Meine Frage an alle AuskennerInnen: Ist das tatsächlich so? Ich habe zwar eine Menge Hinweise dazu gefunden, aber keine definitiv bestätigende Aussage.

Wikipedia(EN):

Google has been suspected to collect and aggregate data of internet users through the various tools provided to developers, such as Google analytics, Google Web fonts and Google APIs. This might allow to figure out a user’s route through internet by storing it’s IP on each site (cross-domain web tracking). Linked to other information made available through Google APIs, which are widely used, Google might be able to provide a quite complete web user profile linked to an IP. This kind of data is invaluable for marketing agencies, and for Google itself to increase the efficiency of its own marketing/advertising activities.

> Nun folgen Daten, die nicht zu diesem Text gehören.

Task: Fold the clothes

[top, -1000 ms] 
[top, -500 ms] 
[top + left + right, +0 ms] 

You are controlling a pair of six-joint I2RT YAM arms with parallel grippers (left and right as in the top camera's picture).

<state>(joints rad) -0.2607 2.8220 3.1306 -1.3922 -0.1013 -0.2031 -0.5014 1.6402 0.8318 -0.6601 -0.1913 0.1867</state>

Google is encouraging developers to use their tools and actively encouraging developers to communicate end-user IP’s to Google (https://developers.google.com/web-search/docs/): “Developers are also encouraged to make use of the userip parameter to supply the IP address of the end-user on whose behalf you are making the API request. Doing so will help distinguish this legitimate server-side traffic from traffic which doesn’t come from an end-user.”

Trash-Wissen.de:

Wer Webfonts verwendet, bindet diese mittlerweile in aller Regel via „Google Webfonts“ ein. Das bringt unter bestimmten Bedingungen weniger Traffic, schnellere Ladezeiten, einen Eintrag in der Tracking-db von Google, und eine Kerbe in der Wahrnehmung der Urheber der Schriften.

Ein Nischenangelegenheit ist dies längst nicht mehr. Etliche WordPress-Themes setzen inzwischen auf die Web-Font-API, z.B. das populäre Liquorice-Theme. Als Webseitenanbieter kann man sich dagegen entscheiden, die Web-Fonts über die API einzusetzen. Als Surfer muss man dagegen a) erst einmal davon wissen und b) in der Lage sein, das Tracking zu blockieren.

Wenn Google Webseitennutzung über die Fonts wirklich nachverfolgen kann: Wie blockt man die Fonts-API?